Please reproduce the data exactly and omit the pictures.

=-=-=-=-=

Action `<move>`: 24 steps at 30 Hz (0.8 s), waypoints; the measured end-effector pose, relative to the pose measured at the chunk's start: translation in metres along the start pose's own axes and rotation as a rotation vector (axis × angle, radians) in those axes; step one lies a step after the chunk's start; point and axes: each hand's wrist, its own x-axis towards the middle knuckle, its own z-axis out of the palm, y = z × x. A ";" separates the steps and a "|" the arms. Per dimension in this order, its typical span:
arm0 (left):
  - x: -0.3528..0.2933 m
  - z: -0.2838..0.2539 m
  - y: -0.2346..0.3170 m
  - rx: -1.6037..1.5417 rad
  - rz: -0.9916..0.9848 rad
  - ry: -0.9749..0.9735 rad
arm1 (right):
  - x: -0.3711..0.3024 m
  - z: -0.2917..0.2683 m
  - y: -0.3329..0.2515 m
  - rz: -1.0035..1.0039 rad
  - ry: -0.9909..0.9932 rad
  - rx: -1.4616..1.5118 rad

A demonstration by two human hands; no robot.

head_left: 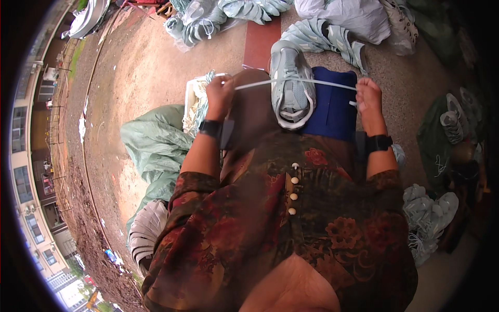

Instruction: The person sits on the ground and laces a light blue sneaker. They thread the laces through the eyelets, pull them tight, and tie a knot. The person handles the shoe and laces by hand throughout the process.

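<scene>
"So, where does the grey shoe (pixel 292 91) sit?"

"On the person's lap, between the brown-covered left leg (pixel 248 106) and a dark blue cloth (pixel 330 106) on the right. Its opening faces the body."

"And what crosses it?"

"A white lace (pixel 325 82), drawn nearly straight from one hand to the other, over the upper. Whether it runs through any eyelet, I can't tell."

"How are the fingers set?"

"On the left hand (pixel 220 93) they are curled in, pinching one end of the lace. The right hand (pixel 369 96) has bent fingers gripping the other side, with a short white tip poking out below. Exactly which fingertips meet, I can't make out."

"Anything close by?"

"Just beyond the left wrist, a white box (pixel 187 100) of pale laces; next to that, a green sack (pixel 156 136). Past the shoe's far end, a curved row of pale shoe uppers (pixel 314 35) lies on the ground, near a white bag (pixel 353 20)."

"Off to the right?"

"A cluster of pale shoes (pixel 429 218) beside the person, and a dark green bag (pixel 430 140) farther out."
</scene>
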 end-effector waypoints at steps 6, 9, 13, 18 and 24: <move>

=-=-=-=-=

RESULT OF THIS EXERCISE —
Action `<move>`: 24 steps at 30 Hz (0.8 s), waypoints; the measured end-effector pose, relative to the pose measured at the chunk's start: translation in metres along the start pose's own axes and rotation as a rotation vector (axis × angle, radians) in those axes; step one lies a step after the chunk's start; point and axes: each hand's wrist, its own x-axis towards the middle knuckle, its own z-axis out of the palm, y = z × x. A ";" separates the steps and a "|" the arms. Per dimension in this order, its typical span:
arm0 (left):
  - x: -0.3528..0.2933 m
  - z: -0.2838..0.2539 m
  - y: -0.2346..0.3170 m
  - rx: -1.6037..1.5417 rad
  - rz: -0.9916..0.9848 rad
  - ry: -0.9749..0.9735 rad
arm1 (right):
  - x: -0.3711..0.3024 m
  - z: -0.2917..0.2683 m
  - y: -0.3329..0.2515 m
  - rz: -1.0035..1.0039 rad
  - ry: -0.9909..0.9932 rad
  - rx: -1.4616..1.5118 rad

A demonstration by two human hands; no robot.

head_left: 

Instruction: The person sits on the ground and laces a light blue sneaker. They thread the laces through the eyelets, pull them tight, and tie a knot. The person handles the shoe and laces by hand throughout the process.

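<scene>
"So, where does the grey shoe (pixel 292 91) sit?"

"On the person's lap, between the brown-covered left leg (pixel 248 106) and a dark blue cloth (pixel 330 106) on the right. Its opening faces the body."

"And what crosses it?"

"A white lace (pixel 325 82), drawn nearly straight from one hand to the other, over the upper. Whether it runs through any eyelet, I can't tell."

"How are the fingers set?"

"On the left hand (pixel 220 93) they are curled in, pinching one end of the lace. The right hand (pixel 369 96) has bent fingers gripping the other side, with a short white tip poking out below. Exactly which fingertips meet, I can't make out."

"Anything close by?"

"Just beyond the left wrist, a white box (pixel 187 100) of pale laces; next to that, a green sack (pixel 156 136). Past the shoe's far end, a curved row of pale shoe uppers (pixel 314 35) lies on the ground, near a white bag (pixel 353 20)."

"Off to the right?"

"A cluster of pale shoes (pixel 429 218) beside the person, and a dark green bag (pixel 430 140) farther out."
</scene>
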 end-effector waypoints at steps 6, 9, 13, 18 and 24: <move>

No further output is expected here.